Sooo... is intel like crying in a corner right now? On one side we have AMD eating their lunch in the consumer space, they still haven’t launched a full gamut of 10nm CPUs. Apple just announced that they’re dropping them in basically the next 5 years. And now ARM really is encroaching on their core server business.
I feel like in 20 years from now we’re gonna be using intel as a cautionary tale of hubris and mismanagement. Or whatever it is that caused them to fail so spectacularly.
Honestly I think the proclaimed death of intel is vastly exaggerated. AMD came back from worse places and they do still have the manufacturing edge. Intel CPU for desktop still use less power, which is a big plus. How many people do you know that bought the fastest CPU available recently? Glad AMD is back on track, they were in a rough place, far worse than intels current situation.
It's worth noting that this is based on ARM's Neoverse N1 IP, which is also used in the AWS Graviton2. The Graviton2 benchmarks damn close to the best AMD and Intel stuff, so this chip looks very promising [1]. It's really looking to be a breakthrough year for ARM outside of the mobile market.
Phoronix paints a very different picture, especially in non-synthetic workloads[1]. Gravitron2 looks like a nice speedup over the first generation but either the optimization isn't there yet or there are areas which need additional work to become more developer/HPC competitive. That said, I'm thrilled we have competition in the architecture space for general purpose compute again.
Does anyone have an evaluation board for these things? Their marketing materials scream "scam" to me. For one thing they compare to competing x86 parts by arbitrarily downrating them to 85% of their actual SPECrate scores. Why? Then they switch baseline x86 chips when making claims about power efficiency ... for performance claims they use the AMD EPYC 7742 then for performance/TDP they use the 7702, which has the tendency to make the AMD look worse because it is spending the same amount of power driving its uncore but it's 11% slower than the 7742.
Also, without pricing, all these efficiency claims are totally meaningless.
This reminds me of Tilera, who had a 64 core mesh connected CPU ten about ten years ago. The problems seemed to be it was harder to optimize due to the mesh connectivity (like NUMA but multidimensional), low clock speeds, and lack of improvement after an initially promising launch.
Will this be the same? It seems possible. Does it really get more work done per watt than x86?
And why does the article say "These Altra CPUs have no turbo mechanism" right below a graphic saying "3.0 Ghz Turbo"?

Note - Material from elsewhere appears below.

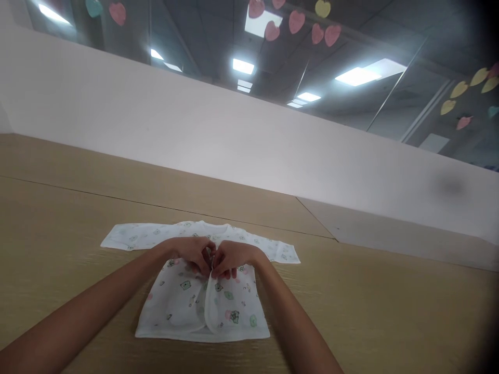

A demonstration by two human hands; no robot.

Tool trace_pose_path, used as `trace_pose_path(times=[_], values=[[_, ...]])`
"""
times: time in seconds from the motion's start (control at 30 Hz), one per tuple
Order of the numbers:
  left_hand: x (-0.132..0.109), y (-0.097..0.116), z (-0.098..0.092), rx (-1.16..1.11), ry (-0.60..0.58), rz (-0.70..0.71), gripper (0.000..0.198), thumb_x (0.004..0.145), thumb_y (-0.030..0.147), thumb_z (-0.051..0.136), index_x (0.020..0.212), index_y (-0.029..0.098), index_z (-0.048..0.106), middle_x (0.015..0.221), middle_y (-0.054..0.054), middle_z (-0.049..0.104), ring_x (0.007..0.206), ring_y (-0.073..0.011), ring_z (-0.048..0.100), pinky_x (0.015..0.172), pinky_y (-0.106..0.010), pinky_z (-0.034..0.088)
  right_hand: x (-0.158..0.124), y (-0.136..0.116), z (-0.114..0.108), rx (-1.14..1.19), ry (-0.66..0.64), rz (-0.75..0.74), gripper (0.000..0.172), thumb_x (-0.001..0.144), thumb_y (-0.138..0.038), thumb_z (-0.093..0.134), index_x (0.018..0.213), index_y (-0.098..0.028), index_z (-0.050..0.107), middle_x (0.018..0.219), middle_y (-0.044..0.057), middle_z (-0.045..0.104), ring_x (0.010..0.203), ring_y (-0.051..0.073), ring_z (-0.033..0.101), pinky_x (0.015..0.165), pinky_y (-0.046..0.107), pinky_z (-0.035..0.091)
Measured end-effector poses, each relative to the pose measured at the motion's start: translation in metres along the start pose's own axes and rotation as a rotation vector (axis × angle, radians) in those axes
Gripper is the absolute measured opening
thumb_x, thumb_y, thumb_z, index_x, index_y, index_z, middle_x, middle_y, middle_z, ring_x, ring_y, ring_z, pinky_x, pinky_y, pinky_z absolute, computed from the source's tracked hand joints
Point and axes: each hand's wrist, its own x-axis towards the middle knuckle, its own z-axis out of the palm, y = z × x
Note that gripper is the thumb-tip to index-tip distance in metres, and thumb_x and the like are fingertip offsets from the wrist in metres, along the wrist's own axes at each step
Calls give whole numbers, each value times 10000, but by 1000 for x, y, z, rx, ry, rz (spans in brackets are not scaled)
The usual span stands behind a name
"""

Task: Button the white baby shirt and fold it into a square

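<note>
A small white baby shirt [183, 306] with green and pink prints lies flat, its long sleeves spread to both sides and its collar at the far edge. Its front is split down the middle, and the lower edges part in a rounded curve. My left hand [198, 254] is closed on the front edge at mid-chest, fingertips pinched together. Right beside it, my right hand [230, 258] pinches the opposite front edge, with its other fingers curled over the cloth. The two hands meet at the opening, and whatever fastener lies between the fingertips is hidden.
The shirt rests on a light wooden table [370, 306] with seams near its back. Behind it rises a low white wall [202, 124]. Above that is a glass panel with heart stickers [297, 22] and ceiling lights showing in it.
</note>
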Motion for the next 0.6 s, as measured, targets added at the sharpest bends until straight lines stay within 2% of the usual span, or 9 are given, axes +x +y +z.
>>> trace_pose_path(times=[0.2,0.33,0.6], values=[[-3,2,-1,-61,-43,-31,528,611,346,737,1052,167,509,826,-69,670,738,-190,650,588,-255,519,2,-3,5,-24,35,18,137,646,-230,664,720,-117,645,597,-6,612,512,108,582,482,212,500],[-1,2,1,-63,-9,-50,551,589,297,752,1063,169,501,830,-68,677,722,-190,657,599,-263,531,4,-2,7,-38,77,32,161,628,-221,669,742,-108,652,643,18,638,535,125,609,492,210,499],[-1,0,2,-111,10,-52,620,542,249,773,1079,165,474,824,-59,681,749,-198,660,607,-255,537,6,2,5,115,38,-6,186,576,-150,684,748,-92,642,693,27,651,588,125,632,558,193,510]])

It depends a bit on how you utilize these CPUs. A lot of server software is optimized for just a few cores. Even products optimized for using more than 1 thread tend to be tested and used mostly with 4/8 core configurations. And then of course there are a few popular server-side languages that are effectively single threaded typically (e.g. python) and use multiple processes to leverage multiple cores. Launching 80 python processes on an 80 core machine may not be the best way to utilize available resources compared to e.g. a Java process with a few hundred threads.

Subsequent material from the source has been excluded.